Командир роты заговорил снова, и это были общие слова, которые втолковывают любому подчиненному по любому поводу:
— Вам необходимо больше интересоваться помыслами своих подчиненных, лучше изучать их и уметь давать им правильную оценку. Помимо этого надо больше работать с младшими командирами…

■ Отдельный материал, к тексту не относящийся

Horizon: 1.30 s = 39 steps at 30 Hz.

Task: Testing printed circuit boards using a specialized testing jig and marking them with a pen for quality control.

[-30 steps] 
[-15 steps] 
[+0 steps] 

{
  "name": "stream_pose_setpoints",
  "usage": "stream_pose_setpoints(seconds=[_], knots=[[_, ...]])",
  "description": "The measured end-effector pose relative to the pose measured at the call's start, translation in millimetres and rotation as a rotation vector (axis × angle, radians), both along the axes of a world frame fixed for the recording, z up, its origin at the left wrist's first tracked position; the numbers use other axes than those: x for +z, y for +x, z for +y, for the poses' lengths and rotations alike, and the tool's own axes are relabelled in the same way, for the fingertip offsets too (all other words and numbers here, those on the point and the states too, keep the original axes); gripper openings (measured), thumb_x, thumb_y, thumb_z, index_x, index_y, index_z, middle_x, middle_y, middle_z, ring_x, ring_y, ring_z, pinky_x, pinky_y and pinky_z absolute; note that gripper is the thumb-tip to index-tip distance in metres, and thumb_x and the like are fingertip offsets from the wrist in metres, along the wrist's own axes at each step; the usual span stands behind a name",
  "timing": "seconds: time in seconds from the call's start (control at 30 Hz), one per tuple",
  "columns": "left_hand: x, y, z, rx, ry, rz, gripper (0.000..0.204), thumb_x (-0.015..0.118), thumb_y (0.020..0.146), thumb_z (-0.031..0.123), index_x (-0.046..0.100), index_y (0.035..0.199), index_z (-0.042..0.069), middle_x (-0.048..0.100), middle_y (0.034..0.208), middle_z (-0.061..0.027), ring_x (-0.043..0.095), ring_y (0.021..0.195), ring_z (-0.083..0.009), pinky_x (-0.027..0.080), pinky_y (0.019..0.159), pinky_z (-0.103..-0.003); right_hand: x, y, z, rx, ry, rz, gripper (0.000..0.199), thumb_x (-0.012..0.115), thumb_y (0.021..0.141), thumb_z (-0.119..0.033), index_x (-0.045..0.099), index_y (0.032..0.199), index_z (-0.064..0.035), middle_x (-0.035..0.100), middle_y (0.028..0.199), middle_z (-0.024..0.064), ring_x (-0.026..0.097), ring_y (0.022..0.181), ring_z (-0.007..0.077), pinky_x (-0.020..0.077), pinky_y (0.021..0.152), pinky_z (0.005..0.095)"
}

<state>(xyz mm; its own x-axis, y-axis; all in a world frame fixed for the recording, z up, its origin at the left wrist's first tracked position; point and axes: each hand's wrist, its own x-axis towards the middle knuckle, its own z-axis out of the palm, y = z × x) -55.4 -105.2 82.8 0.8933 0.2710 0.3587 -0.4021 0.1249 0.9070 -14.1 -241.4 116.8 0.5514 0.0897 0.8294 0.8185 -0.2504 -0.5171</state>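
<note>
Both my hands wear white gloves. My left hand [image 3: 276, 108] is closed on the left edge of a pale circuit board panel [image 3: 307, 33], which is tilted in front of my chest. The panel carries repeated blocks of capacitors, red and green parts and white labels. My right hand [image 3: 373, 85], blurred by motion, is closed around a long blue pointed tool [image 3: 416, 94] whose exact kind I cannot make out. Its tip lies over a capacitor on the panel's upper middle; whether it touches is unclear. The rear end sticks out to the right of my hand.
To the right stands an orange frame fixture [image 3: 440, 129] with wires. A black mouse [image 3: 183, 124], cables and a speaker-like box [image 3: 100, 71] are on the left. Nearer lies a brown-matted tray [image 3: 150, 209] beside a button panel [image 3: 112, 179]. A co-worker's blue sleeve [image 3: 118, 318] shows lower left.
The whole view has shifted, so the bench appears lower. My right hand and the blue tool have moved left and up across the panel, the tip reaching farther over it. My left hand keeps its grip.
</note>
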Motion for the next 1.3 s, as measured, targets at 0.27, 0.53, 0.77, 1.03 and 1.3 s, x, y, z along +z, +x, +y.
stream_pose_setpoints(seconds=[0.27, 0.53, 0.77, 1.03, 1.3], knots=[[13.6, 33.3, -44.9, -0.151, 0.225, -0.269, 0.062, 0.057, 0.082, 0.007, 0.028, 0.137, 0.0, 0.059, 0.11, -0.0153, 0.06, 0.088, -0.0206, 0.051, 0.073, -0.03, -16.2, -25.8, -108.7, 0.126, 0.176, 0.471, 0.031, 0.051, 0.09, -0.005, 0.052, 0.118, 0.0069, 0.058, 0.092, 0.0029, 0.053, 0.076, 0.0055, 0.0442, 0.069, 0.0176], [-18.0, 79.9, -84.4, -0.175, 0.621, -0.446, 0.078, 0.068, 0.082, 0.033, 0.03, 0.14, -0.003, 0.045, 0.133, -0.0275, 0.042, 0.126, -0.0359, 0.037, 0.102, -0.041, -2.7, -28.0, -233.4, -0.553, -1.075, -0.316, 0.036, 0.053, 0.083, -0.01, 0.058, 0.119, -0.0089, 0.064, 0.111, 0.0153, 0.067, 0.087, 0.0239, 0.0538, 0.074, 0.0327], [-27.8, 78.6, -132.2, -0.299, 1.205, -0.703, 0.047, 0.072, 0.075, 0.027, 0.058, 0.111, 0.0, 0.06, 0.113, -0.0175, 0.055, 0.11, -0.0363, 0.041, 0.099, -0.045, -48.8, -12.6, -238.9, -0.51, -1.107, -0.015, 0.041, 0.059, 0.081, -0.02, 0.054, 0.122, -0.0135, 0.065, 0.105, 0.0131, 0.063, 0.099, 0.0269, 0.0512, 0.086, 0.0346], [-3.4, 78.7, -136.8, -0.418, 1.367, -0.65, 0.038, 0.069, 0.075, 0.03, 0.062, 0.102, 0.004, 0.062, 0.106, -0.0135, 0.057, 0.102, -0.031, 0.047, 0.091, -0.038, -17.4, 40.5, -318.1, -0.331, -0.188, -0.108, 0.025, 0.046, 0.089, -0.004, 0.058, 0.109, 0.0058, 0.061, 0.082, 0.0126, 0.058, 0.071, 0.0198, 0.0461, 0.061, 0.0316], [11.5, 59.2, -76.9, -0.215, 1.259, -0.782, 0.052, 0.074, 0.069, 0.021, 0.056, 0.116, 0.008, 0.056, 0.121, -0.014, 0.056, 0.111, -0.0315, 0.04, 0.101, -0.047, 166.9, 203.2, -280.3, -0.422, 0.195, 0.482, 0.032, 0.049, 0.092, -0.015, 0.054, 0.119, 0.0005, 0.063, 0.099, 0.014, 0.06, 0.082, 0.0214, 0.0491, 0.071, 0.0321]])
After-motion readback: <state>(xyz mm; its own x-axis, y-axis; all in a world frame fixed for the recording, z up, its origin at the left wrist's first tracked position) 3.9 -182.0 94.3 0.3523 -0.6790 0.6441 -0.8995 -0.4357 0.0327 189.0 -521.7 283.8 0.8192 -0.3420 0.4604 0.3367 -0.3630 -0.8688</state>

Все это лейтенант выслушал молча, кивая в знак согласия. Подобные прописные истины давно были известны ему, с ними он познакомился еще на первом курсе офицерского училища. Нечасто случалось такое, чтобы педагог или командир рассказывал подчиненным о личных переживаниях или поражениях, как будто начальству всегда все удавалось с первого раза. А вот теперь, когда у новичка случилось ЧП, они делают удивленные лица и сразу же начинают давать советы, которые больше похожи на лекцию.
Анерт не спеша вернулся в расположение взвода. Теперь ему казалось, что после ЧП есть только один-единственный выход — бежать, и бежать как можно скорее из полка, от солдат, чтобы не видеть их. В конце концов в армии есть различного рода штабы, осев в одном из которых можно обезопасить себя от подобных случайностей и ЧП, избавиться от тяжкой обязанности воспитывать и обучать таких солдат.
А в подразделениях и частях сейчас все больше говорят о воспитании солдата социалистической армии. И не только офицеры, но и сами солдаты, у которых вряд ли сложилось ясное представление о том, что же это такое.